*** DATA TO USE Section Begins ***

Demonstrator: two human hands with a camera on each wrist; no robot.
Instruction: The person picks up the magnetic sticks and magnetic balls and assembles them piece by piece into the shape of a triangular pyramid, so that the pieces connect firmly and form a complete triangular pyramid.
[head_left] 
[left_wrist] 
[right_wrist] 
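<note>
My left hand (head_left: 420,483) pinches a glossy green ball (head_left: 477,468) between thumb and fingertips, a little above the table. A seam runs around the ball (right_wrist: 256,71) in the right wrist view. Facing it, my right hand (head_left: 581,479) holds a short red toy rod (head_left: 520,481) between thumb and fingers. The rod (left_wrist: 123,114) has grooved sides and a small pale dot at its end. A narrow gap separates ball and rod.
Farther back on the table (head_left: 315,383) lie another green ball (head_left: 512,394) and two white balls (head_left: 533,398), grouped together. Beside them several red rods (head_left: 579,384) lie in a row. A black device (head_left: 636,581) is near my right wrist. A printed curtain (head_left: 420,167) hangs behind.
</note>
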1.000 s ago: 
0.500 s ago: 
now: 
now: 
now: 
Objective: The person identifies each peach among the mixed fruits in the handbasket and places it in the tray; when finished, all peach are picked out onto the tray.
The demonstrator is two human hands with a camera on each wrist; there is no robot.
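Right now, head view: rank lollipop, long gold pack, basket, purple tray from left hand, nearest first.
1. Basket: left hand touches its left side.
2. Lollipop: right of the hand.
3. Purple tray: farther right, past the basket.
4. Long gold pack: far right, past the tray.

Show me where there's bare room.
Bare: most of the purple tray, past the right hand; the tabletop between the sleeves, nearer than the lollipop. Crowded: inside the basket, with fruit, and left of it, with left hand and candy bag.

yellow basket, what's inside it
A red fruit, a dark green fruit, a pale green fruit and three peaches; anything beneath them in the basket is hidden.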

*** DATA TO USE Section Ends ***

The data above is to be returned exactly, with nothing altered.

_YOUR RESPONSE_
Demonstrator: two human hands with a camera on each wrist; no robot.
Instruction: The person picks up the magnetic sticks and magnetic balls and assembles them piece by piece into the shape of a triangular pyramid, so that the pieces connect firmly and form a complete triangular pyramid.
[head_left] 
[left_wrist] 
[right_wrist] 
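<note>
My left hand (head_left: 420,483) pinches a glossy green ball (head_left: 477,468) between thumb and fingertips, a little above the table. A seam runs around the ball (right_wrist: 256,71) in the right wrist view. Facing it, my right hand (head_left: 581,479) holds a short red toy rod (head_left: 520,481) between thumb and fingers. The rod (left_wrist: 123,114) has grooved sides and a small pale dot at its end. A narrow gap separates ball and rod.
Farther back on the table (head_left: 315,383) lie another green ball (head_left: 512,394) and two white balls (head_left: 533,398), grouped together. Beside them several red rods (head_left: 579,384) lie in a row. A black device (head_left: 636,581) is near my right wrist. A printed curtain (head_left: 420,167) hangs behind.
</note>
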1.000 s ago: 
0.500 s ago: 
now: 
now: 
now: 
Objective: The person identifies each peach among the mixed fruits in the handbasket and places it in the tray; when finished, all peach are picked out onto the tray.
The demonstrator is two human hands with a camera on each wrist; there is no robot.
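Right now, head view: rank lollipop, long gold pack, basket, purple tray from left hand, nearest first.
1. Basket: left hand touches its left side.
2. Lollipop: right of the hand.
3. Purple tray: farther right, past the basket.
4. Long gold pack: far right, past the tray.

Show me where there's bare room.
Bare: most of the purple tray, past the right hand; the tabletop between the sleeves, nearer than the lollipop. Crowded: inside the basket, with fruit, and left of it, with left hand and candy bag.

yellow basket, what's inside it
A red fruit, a dark green fruit, a pale green fruit and three peaches; anything beneath them in the basket is hidden.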

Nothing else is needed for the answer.